Take a look at the YouTube clip regarding the new movie by Christopher Nolen. Forget about the movie itself for a minute. Pay attention instead to the exalted rhetoric of sublime human exploration and achievement as the ultimate identity marker of what it means to be a fully realized human being.


“We’ve always defined ourselves by the ability to overcome the impossible. And we count these moments, these moments when we dared to aim higher, to break barriers, to reach for the stars, to make the unknown known, to count these moments as our proudest achievements. But we’ve lost all that, and perhaps  we’ve just forgotten that we’re still pioneers, that we’ve barely begun, and that our greatest accomplishments cannot be behind us, that our destiny lies above us.”

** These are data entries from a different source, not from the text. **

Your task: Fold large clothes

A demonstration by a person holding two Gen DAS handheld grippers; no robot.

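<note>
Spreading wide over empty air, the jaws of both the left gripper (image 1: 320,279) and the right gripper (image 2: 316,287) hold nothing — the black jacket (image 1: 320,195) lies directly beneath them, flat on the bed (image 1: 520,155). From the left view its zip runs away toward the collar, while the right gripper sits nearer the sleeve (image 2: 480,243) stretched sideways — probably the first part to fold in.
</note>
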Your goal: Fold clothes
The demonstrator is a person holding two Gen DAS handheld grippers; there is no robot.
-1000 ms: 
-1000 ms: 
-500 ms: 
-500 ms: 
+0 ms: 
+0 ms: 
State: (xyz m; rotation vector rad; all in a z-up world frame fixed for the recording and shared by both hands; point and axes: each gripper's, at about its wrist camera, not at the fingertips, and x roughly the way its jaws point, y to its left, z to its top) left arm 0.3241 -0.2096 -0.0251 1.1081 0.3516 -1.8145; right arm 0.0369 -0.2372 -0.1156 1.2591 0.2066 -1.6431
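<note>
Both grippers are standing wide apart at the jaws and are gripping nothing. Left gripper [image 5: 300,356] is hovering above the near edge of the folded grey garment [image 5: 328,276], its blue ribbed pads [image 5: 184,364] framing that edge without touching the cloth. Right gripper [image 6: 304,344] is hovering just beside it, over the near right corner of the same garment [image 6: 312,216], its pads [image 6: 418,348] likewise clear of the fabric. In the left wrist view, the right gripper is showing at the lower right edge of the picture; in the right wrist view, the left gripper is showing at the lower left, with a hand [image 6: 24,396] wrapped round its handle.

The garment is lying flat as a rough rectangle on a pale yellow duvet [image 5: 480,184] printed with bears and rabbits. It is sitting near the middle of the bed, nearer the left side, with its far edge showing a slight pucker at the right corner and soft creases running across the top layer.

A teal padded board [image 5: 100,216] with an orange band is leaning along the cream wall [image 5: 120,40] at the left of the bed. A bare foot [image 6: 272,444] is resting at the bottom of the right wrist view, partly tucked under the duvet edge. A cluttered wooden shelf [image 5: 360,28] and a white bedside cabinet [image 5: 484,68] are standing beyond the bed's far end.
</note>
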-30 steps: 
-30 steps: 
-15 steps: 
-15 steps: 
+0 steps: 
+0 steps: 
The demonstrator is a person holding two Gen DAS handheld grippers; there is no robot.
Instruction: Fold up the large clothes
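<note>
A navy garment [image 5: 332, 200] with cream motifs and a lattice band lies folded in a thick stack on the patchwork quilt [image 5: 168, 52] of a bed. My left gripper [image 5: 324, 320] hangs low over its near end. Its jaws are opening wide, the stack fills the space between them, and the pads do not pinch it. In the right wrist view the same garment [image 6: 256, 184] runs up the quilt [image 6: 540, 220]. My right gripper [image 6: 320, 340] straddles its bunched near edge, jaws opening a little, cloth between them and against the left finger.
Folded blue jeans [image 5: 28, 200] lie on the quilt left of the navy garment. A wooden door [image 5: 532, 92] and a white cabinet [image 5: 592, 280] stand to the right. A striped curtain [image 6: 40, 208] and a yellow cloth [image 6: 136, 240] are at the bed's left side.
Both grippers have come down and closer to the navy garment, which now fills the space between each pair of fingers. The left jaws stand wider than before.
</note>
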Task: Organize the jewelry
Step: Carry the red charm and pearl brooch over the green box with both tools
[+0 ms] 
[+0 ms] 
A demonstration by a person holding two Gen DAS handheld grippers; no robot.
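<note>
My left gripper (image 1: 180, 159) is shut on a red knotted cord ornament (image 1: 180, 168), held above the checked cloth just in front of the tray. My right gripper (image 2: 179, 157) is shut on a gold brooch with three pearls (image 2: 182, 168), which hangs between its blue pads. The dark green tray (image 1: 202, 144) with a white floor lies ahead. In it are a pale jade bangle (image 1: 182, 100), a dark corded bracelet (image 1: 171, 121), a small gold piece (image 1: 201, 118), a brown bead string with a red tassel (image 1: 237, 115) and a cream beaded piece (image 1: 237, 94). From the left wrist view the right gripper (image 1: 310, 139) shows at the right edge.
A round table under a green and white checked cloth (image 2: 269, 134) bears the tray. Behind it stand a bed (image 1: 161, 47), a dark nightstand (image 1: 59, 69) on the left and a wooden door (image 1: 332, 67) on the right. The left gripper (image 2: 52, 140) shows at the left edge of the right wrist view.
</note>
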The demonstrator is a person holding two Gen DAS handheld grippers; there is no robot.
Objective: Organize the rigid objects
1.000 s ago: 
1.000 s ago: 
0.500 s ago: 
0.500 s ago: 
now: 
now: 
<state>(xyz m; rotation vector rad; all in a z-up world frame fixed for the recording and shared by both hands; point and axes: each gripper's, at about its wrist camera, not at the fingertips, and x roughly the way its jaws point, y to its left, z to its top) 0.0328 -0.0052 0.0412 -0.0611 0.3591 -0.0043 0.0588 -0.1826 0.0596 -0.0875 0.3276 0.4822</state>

This is nonsense, but it is surprising nonsense.


It is nonsense because the “we have defined ourselves” sounds like human beings have defined themselves as technological overachievers from the beginning. But overcoming the impossible in the sense given in this clip is an ideology born in the Enlightenment, or thereabouts. People like Francis Bacon* and his heirs thought that with the right materialist manipulation of nature (and of human beings, eventually), we overcomers would overcome nature and rule like gods. (The answer to this blasphemic hubris is Gulliver’s Travels and Frankenstein.)


Swiftian scientist extracting sunlight from cucumbers

It is surprising nonsense, because we are well into the second decade of the 21st century, and we are nowhere near the Gernsbackian utopia envisaged by atheists who idolize scientism and its promise of endless progress. The world might have some pretty sophisticated technology, but human beings are as a whole still in pretty bad shape. Our greatest accomplishments don’t seem to fix the problems with crime, with civil wars, with collapsing infrastructures, with poor education, with shattered families and the attendant pathologies of crime and drug addiction. It is surprising that anyone could still say with a straight face that our destiny, our ultimate satisfying identity, is in space exploration.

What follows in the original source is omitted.